**Task instructions:** Output all of the material once more, so that every line matches the original exactly.

**Supplied material:**

^^^^^^^^^^^^^^^^

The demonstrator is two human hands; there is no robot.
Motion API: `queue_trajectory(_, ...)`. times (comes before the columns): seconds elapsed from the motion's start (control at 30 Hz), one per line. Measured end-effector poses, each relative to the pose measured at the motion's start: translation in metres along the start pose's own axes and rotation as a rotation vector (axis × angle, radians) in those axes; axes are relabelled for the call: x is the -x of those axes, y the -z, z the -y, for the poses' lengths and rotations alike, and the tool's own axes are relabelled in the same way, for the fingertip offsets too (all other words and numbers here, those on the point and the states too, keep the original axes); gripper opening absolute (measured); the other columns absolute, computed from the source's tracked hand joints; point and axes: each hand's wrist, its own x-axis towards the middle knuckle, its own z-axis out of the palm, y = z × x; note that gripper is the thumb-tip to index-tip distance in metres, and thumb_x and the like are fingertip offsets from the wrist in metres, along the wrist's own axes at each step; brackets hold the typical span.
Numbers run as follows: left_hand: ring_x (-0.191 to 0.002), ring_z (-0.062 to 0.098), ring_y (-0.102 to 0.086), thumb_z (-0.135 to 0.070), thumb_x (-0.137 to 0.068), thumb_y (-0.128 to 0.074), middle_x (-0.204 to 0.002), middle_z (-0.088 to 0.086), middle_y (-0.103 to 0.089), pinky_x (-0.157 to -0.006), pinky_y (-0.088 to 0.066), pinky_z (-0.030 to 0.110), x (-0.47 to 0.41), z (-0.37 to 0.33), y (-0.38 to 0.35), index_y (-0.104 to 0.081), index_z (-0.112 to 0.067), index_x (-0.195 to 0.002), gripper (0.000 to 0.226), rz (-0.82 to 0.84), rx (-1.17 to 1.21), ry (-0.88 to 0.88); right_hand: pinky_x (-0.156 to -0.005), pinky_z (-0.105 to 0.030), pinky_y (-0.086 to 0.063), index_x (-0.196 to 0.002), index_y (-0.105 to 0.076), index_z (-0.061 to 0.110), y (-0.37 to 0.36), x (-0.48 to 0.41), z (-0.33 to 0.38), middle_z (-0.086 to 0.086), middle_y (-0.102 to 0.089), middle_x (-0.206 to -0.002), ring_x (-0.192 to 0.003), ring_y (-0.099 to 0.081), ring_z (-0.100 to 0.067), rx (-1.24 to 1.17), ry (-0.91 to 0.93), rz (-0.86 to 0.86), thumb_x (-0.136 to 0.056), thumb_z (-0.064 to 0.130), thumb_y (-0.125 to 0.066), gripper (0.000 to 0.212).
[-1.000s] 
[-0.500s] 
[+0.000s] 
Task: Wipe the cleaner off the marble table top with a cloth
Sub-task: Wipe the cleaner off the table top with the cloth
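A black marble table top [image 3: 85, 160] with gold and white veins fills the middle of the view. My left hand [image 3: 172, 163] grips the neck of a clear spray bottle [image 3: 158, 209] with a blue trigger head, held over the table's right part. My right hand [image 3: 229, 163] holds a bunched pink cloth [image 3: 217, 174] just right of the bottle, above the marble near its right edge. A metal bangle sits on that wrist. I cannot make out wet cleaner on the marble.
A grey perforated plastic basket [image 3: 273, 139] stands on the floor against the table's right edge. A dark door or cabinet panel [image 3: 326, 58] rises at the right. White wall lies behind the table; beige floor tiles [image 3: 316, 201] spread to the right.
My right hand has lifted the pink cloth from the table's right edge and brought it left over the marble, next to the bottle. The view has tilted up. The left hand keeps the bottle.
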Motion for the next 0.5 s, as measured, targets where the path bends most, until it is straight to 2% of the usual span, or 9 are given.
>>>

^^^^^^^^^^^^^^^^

**Written response:**
The demonstrator is two human hands; there is no robot.
Motion API: `queue_trajectory(_, ...)`. times (comes before the columns): seconds elapsed from the motion's start (control at 30 Hz), one per line. Measured end-effector poses, each relative to the pose measured at the motion's start: translation in metres along the start pose's own axes and rotation as a rotation vector (axis × angle, radians) in those axes; axes are relabelled for the call: x is the -x of those axes, y the -z, z the -y, for the poses' lengths and rotations alike, and the tool's own axes are relabelled in the same way, for the fingertip offsets too (all other words and numbers here, those on the point and the states too, keep the original axes); gripper opening absolute (measured); the other columns absolute, computed from the source's tracked hand joints; point and axes: each hand's wrist, its own x-axis towards the middle knuckle, its own z-axis out of the palm, y = z × x; note that gripper is the thumb-tip to index-tip distance in metres, and thumb_x and the like are fingertip offsets from the wrist in metres, along the wrist's own axes at each step; brackets hold the typical span.
Numbers run as follows: left_hand: ring_x (-0.191 to 0.002), ring_z (-0.062 to 0.098), ring_y (-0.102 to 0.086), thumb_z (-0.135 to 0.070), thumb_x (-0.137 to 0.068), thumb_y (-0.128 to 0.074), middle_x (-0.204 to 0.002), middle_z (-0.088 to 0.086), middle_y (-0.103 to 0.089), pinky_x (-0.157 to -0.006), pinky_y (-0.088 to 0.066), pinky_z (-0.030 to 0.110), x (-0.47 to 0.41), z (-0.37 to 0.33), y (-0.38 to 0.35), index_y (-0.104 to 0.081), index_z (-0.112 to 0.067), index_x (-0.195 to 0.002), gripper (0.000 to 0.226), rz (-0.82 to 0.84), rx (-1.17 to 1.21), ry (-0.88 to 0.88); right_hand: pinky_x (-0.156 to -0.005), pinky_z (-0.105 to 0.030), pinky_y (-0.086 to 0.063), index_x (-0.196 to 0.002), index_y (-0.105 to 0.076), index_z (-0.061 to 0.110), y (-0.37 to 0.36), x (-0.48 to 0.41), z (-0.33 to 0.38), middle_z (-0.086 to 0.086), middle_y (-0.102 to 0.089), middle_x (-0.206 to -0.002), ring_x (-0.192 to 0.003), ring_y (-0.099 to 0.081), ring_z (-0.100 to 0.067), rx (-1.24 to 1.17), ry (-0.91 to 0.93), rz (-0.86 to 0.86), thumb_x (-0.136 to 0.056), thumb_z (-0.064 to 0.130), thumb_y (-0.125 to 0.066), gripper (0.000 to 0.212).
[-1.000s] 
[-0.500s] 
[+0.000s] 
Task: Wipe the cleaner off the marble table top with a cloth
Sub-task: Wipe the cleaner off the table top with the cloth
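A black marble table top [image 3: 85, 160] with gold and white veins fills the middle of the view. My left hand [image 3: 172, 163] grips the neck of a clear spray bottle [image 3: 158, 209] with a blue trigger head, held over the table's right part. My right hand [image 3: 229, 163] holds a bunched pink cloth [image 3: 217, 174] just right of the bottle, above the marble near its right edge. A metal bangle sits on that wrist. I cannot make out wet cleaner on the marble.
A grey perforated plastic basket [image 3: 273, 139] stands on the floor against the table's right edge. A dark door or cabinet panel [image 3: 326, 58] rises at the right. White wall lies behind the table; beige floor tiles [image 3: 316, 201] spread to the right.
My right hand has lifted the pink cloth from the table's right edge and brought it left over the marble, next to the bottle. The view has tilted up. The left hand keeps the bottle.
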Motion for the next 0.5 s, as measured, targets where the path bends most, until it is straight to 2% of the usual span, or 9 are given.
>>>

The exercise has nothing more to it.